**Aim of the task**
Read through the listing below and copy each line in which the word "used" occurs.

Segment Open

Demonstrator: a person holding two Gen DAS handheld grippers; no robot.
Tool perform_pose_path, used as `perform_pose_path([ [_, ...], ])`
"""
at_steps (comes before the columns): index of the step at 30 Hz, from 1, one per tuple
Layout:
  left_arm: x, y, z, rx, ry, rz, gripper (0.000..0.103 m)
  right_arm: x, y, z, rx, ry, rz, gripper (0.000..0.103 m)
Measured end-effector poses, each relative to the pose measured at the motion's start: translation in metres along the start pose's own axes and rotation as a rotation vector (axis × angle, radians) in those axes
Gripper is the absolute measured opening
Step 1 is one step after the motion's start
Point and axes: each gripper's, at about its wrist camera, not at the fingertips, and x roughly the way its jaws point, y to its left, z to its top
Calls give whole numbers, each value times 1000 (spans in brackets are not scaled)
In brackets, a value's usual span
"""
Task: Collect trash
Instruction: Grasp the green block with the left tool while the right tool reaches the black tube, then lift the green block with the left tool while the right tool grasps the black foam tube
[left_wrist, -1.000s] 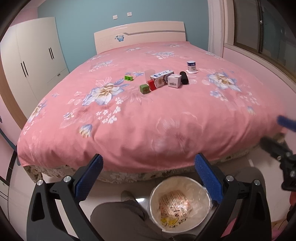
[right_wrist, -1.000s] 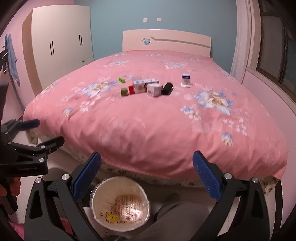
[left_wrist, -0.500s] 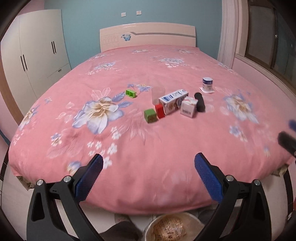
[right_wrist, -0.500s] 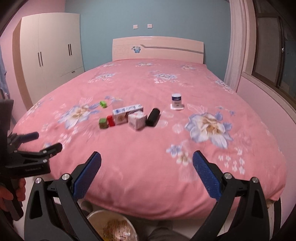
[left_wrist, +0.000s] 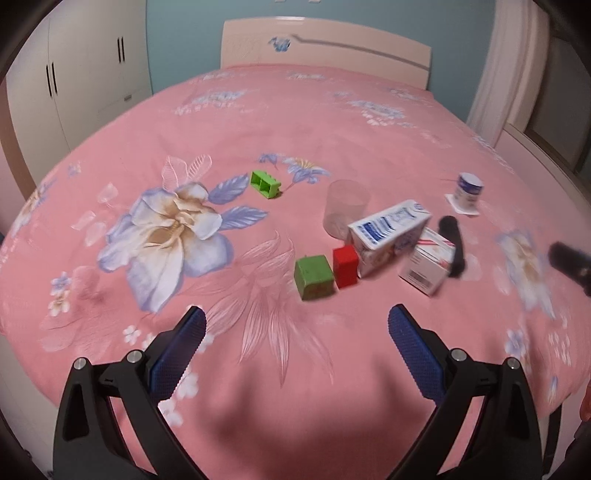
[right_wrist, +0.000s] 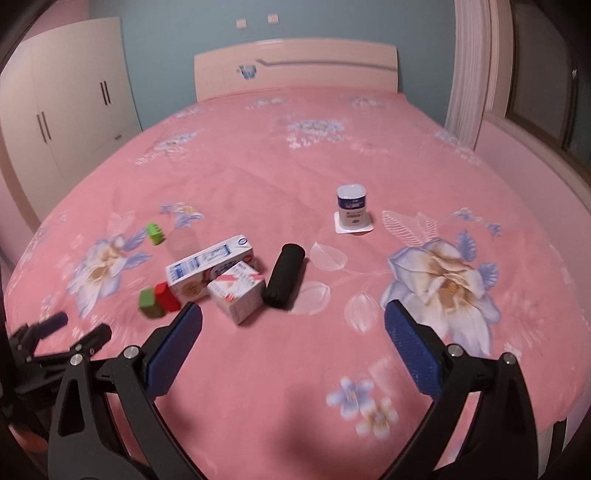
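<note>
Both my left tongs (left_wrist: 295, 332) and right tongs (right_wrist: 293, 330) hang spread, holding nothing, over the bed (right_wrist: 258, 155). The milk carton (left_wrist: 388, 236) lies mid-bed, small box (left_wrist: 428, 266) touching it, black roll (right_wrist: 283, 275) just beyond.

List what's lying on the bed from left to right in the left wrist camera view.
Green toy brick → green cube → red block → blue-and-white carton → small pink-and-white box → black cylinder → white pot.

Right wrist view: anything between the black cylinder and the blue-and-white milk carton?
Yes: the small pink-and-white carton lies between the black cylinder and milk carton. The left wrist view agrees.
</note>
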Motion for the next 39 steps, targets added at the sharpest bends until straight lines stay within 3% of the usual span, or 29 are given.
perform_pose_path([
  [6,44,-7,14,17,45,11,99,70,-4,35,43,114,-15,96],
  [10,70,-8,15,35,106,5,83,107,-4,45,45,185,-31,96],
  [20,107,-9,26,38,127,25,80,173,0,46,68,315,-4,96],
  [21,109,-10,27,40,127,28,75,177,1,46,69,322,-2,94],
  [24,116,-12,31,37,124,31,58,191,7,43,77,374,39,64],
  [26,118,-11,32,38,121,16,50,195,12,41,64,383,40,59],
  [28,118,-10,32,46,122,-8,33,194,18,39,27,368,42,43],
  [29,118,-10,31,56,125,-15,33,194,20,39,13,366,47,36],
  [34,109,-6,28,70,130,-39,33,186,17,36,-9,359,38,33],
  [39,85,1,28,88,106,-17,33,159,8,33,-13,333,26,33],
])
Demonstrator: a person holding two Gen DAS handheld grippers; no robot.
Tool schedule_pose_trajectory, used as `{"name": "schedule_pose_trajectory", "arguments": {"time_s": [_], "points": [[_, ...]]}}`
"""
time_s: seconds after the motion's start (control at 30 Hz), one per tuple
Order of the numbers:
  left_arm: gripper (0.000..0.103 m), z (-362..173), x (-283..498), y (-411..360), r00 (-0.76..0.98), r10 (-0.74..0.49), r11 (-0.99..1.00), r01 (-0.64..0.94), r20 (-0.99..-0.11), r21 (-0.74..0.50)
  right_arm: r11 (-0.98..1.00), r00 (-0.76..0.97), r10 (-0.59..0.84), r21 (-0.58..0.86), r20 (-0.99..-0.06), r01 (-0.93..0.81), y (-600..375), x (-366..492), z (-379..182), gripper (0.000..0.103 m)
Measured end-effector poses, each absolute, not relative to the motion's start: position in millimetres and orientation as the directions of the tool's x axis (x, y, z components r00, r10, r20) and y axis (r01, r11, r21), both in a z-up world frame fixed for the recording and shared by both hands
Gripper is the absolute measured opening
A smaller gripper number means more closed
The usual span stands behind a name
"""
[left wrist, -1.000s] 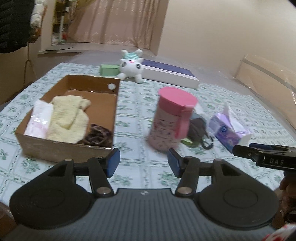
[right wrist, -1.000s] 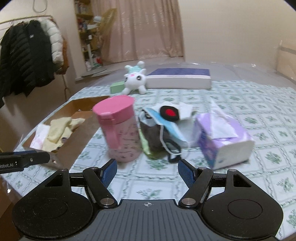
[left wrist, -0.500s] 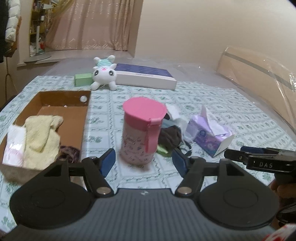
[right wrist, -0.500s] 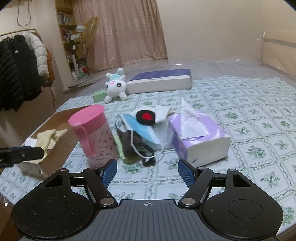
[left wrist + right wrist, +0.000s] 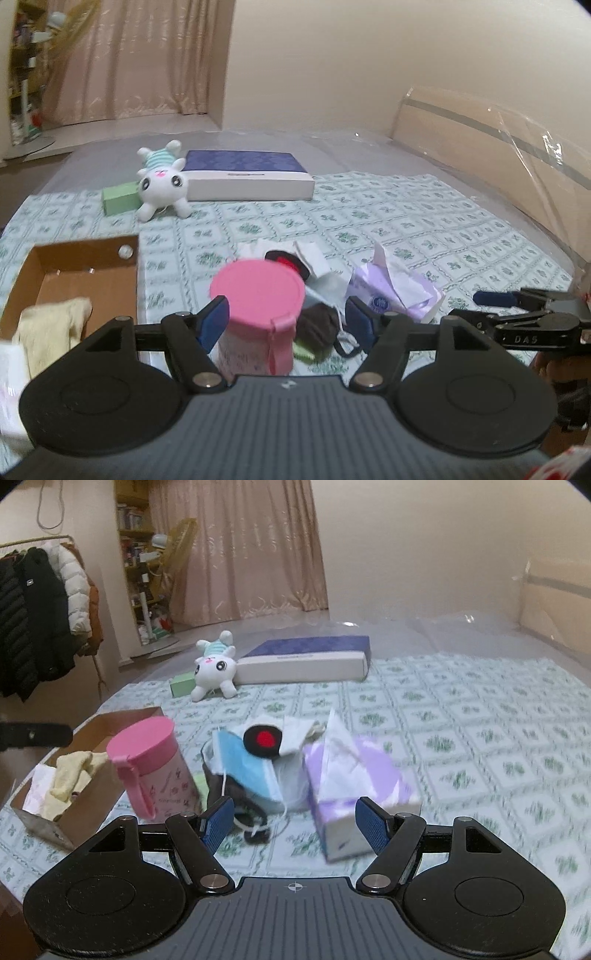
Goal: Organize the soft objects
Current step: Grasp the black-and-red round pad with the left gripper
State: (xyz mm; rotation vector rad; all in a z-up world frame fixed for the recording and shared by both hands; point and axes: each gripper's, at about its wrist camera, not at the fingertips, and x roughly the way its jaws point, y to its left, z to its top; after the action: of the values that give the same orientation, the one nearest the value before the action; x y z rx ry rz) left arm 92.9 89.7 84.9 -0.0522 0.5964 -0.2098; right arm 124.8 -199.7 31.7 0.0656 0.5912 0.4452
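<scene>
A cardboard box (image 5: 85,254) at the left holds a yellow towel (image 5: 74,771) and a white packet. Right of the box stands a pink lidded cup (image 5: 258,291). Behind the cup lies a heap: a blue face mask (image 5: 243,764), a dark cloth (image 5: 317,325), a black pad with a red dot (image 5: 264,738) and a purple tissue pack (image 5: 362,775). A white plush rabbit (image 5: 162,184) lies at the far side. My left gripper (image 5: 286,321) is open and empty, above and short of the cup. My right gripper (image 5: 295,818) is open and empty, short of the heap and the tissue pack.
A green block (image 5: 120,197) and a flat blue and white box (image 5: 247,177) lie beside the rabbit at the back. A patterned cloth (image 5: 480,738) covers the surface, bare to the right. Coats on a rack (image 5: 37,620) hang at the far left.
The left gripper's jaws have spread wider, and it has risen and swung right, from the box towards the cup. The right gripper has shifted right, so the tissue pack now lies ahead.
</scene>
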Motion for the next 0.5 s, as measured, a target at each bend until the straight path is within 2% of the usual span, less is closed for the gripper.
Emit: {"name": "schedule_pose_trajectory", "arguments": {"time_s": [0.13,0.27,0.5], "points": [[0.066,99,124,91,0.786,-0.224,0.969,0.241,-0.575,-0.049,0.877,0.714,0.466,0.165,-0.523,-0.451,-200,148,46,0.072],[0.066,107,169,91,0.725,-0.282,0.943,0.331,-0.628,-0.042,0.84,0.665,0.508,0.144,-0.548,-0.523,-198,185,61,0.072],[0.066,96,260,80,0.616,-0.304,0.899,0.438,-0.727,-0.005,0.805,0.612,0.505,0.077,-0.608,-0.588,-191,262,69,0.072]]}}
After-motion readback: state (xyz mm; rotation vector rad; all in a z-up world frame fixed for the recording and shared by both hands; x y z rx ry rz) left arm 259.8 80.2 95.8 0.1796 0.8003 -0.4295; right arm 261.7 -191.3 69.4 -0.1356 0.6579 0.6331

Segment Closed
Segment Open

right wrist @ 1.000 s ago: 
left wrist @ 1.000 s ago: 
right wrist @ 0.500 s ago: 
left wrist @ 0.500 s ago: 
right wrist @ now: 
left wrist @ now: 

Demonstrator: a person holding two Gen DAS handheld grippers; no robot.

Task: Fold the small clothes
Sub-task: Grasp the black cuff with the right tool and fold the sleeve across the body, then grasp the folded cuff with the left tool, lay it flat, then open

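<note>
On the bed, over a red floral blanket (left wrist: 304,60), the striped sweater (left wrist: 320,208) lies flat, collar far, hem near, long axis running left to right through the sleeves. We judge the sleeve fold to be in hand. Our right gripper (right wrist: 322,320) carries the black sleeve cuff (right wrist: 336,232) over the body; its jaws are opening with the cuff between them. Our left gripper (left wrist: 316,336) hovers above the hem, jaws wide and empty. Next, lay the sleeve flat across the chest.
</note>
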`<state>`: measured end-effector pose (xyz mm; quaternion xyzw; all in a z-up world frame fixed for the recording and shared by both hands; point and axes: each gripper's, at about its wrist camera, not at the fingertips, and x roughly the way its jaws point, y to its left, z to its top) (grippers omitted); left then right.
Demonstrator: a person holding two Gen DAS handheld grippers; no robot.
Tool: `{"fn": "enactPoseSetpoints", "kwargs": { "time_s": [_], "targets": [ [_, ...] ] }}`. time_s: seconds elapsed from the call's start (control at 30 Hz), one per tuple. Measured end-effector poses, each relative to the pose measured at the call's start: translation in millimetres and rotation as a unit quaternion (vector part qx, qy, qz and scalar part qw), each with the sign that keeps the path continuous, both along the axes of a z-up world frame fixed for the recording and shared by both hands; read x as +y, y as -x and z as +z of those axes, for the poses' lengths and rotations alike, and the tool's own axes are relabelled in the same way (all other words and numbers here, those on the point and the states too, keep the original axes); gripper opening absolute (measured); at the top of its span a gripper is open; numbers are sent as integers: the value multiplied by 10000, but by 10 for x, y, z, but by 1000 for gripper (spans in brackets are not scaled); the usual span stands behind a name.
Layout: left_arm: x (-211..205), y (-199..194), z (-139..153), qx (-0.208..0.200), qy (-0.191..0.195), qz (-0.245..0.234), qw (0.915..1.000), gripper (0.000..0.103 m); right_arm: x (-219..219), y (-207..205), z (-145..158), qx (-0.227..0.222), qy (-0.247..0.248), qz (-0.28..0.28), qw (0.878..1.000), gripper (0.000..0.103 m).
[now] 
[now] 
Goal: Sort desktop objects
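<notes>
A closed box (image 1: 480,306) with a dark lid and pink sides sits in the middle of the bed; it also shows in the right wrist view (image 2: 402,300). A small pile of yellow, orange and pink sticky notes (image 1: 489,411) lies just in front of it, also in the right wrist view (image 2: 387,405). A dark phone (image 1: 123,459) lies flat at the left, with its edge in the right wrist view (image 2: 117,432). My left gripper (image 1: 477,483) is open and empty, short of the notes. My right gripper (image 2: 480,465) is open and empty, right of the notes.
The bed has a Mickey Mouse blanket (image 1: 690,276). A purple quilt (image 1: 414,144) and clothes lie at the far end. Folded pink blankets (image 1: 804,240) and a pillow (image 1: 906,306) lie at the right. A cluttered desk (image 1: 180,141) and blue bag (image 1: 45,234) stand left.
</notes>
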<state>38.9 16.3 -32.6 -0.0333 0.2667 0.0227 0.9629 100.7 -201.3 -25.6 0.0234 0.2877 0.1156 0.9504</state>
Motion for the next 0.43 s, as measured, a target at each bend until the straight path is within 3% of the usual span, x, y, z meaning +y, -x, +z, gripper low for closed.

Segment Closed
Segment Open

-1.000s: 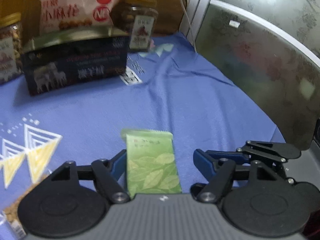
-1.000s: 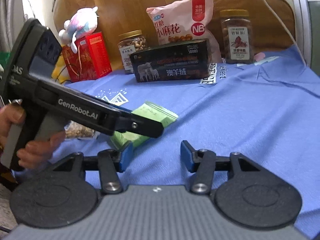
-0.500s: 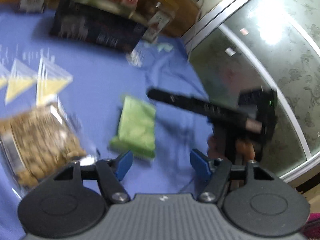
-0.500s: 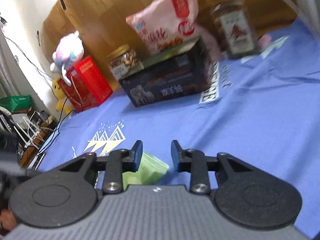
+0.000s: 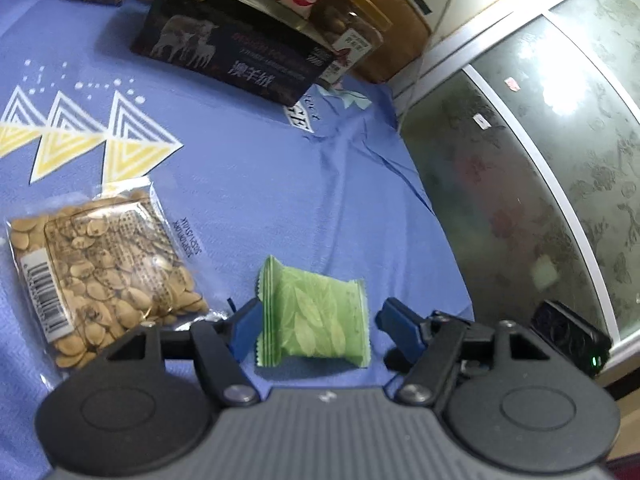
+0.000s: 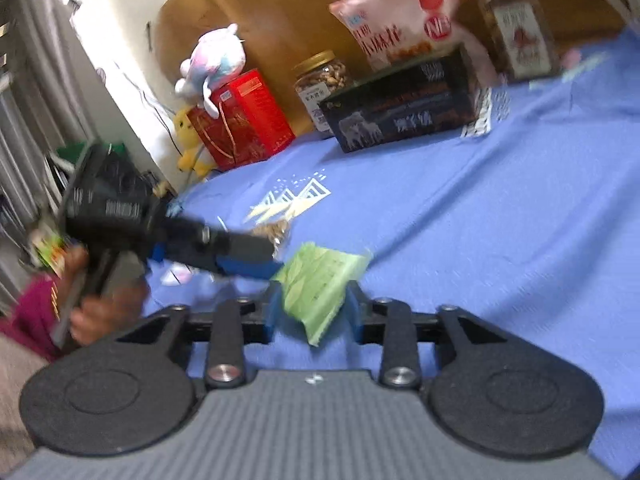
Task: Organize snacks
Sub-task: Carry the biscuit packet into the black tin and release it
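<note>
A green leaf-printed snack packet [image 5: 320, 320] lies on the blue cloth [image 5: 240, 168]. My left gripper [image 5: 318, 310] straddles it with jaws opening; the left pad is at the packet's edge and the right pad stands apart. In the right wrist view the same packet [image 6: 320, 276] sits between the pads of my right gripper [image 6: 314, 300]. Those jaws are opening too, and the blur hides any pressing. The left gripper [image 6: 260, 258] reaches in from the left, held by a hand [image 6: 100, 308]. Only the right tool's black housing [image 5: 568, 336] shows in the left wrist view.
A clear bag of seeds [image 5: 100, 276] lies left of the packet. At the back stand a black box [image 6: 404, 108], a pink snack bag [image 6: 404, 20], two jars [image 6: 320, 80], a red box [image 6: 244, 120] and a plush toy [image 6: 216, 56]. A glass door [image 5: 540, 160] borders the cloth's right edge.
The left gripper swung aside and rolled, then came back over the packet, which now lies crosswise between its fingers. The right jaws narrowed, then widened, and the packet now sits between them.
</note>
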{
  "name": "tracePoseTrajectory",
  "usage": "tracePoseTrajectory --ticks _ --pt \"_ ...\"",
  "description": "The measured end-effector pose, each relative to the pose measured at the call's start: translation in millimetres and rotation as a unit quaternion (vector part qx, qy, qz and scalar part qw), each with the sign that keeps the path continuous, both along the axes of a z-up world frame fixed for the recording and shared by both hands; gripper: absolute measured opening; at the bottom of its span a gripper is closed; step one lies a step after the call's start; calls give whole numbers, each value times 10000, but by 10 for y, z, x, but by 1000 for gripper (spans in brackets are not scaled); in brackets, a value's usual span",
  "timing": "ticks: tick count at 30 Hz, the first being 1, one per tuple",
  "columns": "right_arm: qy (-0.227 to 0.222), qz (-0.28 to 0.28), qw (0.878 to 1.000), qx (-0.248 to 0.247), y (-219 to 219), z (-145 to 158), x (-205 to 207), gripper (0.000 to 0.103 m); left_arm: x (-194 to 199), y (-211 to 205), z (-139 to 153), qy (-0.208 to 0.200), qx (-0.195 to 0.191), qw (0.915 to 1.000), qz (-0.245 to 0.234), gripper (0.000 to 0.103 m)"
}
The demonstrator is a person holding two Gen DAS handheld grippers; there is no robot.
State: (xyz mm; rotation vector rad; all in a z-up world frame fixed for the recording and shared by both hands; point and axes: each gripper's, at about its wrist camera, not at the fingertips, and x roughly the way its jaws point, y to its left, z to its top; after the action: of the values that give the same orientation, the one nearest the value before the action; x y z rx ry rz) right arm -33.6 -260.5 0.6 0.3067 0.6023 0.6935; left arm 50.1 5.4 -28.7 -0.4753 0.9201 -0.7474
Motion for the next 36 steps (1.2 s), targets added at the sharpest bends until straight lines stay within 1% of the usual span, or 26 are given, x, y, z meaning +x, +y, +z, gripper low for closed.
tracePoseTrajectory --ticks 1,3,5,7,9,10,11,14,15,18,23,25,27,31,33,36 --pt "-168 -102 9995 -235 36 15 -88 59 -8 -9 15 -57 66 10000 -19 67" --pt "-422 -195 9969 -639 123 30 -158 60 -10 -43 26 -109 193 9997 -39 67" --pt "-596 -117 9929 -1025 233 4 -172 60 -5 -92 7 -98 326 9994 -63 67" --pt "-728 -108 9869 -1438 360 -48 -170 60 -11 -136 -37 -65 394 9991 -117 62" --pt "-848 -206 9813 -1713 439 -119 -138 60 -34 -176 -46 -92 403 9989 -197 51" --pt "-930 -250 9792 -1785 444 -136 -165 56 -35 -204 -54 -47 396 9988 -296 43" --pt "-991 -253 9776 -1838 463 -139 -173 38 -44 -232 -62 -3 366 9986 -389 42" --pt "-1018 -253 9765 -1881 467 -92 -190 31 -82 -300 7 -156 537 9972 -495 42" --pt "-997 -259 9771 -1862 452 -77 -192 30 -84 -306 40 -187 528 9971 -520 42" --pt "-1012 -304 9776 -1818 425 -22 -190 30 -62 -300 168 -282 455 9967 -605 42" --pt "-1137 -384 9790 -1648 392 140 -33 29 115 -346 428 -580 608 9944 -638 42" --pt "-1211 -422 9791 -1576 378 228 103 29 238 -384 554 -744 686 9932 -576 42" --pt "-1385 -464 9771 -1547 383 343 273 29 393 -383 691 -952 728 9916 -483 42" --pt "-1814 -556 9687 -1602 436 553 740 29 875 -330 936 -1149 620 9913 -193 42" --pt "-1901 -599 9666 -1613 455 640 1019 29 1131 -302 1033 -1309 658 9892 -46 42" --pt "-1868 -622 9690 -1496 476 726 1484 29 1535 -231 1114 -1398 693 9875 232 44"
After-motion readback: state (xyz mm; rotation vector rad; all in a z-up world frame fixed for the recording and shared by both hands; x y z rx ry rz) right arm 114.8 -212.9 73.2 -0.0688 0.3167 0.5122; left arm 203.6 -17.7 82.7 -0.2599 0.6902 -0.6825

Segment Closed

**Task response**
Tool perform_pose_path, used as `perform_pose_path([ [_, ...], ])`
Tool schedule_pose_trajectory, used as `{"name": "schedule_pose_trajectory", "arguments": {"time_s": [_], "points": [[_, ...]]}}`

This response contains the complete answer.